Of the 572,8 million paying news readers, print circulation made up 532,8 million, over 10 times the 52,5 million digital readers. People are clearly still willing to pay for news in print format, and that is a positive piece of information for publishers despite the gap between print and digital.
Despite this revenue generation, print remains an expensive luxury for publishers.
Print production made up 14.5% of the publisher’s costs for 2021-2022. Compare this to the 4.8% publishers spent on product and the price disparity between print and digital is laid clear.
A key reason for this is the material nature of print news products. Beyond the actual journalism, daily print products cost more to develop.
Not surprising then that 67% of publishers plan to divest in print production.
Digital editions can act as a bridging and conversion tool. They offer the closest experience to print and can replicate the habit-forming nature of print editions.

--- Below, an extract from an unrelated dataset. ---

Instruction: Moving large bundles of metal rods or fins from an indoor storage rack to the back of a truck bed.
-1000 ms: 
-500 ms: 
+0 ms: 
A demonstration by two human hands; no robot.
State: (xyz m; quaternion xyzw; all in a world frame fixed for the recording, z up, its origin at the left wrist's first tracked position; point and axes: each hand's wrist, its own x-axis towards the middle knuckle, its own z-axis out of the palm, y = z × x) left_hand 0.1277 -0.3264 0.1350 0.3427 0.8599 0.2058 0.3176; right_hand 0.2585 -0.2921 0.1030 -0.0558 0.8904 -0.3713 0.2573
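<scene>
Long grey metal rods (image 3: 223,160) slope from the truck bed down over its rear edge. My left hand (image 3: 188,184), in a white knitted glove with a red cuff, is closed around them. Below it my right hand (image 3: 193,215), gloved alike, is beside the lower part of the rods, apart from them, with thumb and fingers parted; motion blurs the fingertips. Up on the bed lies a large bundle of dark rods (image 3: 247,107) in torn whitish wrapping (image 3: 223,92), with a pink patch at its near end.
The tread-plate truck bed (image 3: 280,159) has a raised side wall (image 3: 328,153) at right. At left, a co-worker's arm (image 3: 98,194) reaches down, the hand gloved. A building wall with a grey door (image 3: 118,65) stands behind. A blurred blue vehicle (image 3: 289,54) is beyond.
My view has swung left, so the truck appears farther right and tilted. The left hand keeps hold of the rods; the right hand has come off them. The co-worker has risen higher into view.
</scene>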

Some innovative publishers have already taken the lead. Examples are well known across the industry, like Arkansas Democrat Gazette sending their subscribers iPads, Daily Mailoffering free Amazon tablets to their Black Friday subscribers and Scandinavian publishing giant Bonnier telling Teona Sekhniashvili of The Fix, that they were now working “as if print did not exist.”
At a time of a global energy crisis, print and pulp remain the fourth most energy-intensive industry in Europe.
Print waste has been an issue facing publishing for years. For every copy of a print edition sold, 2.2 copies have to be manufactured to cover waste generation at printers and unsold copies at newsstands.
The resources to manufacture a single print edition also contribute and include 30 litres of water and 270 grams of wood amongst others.
There remains a long way to go to reach carbon neutrality but moves in digital look promising.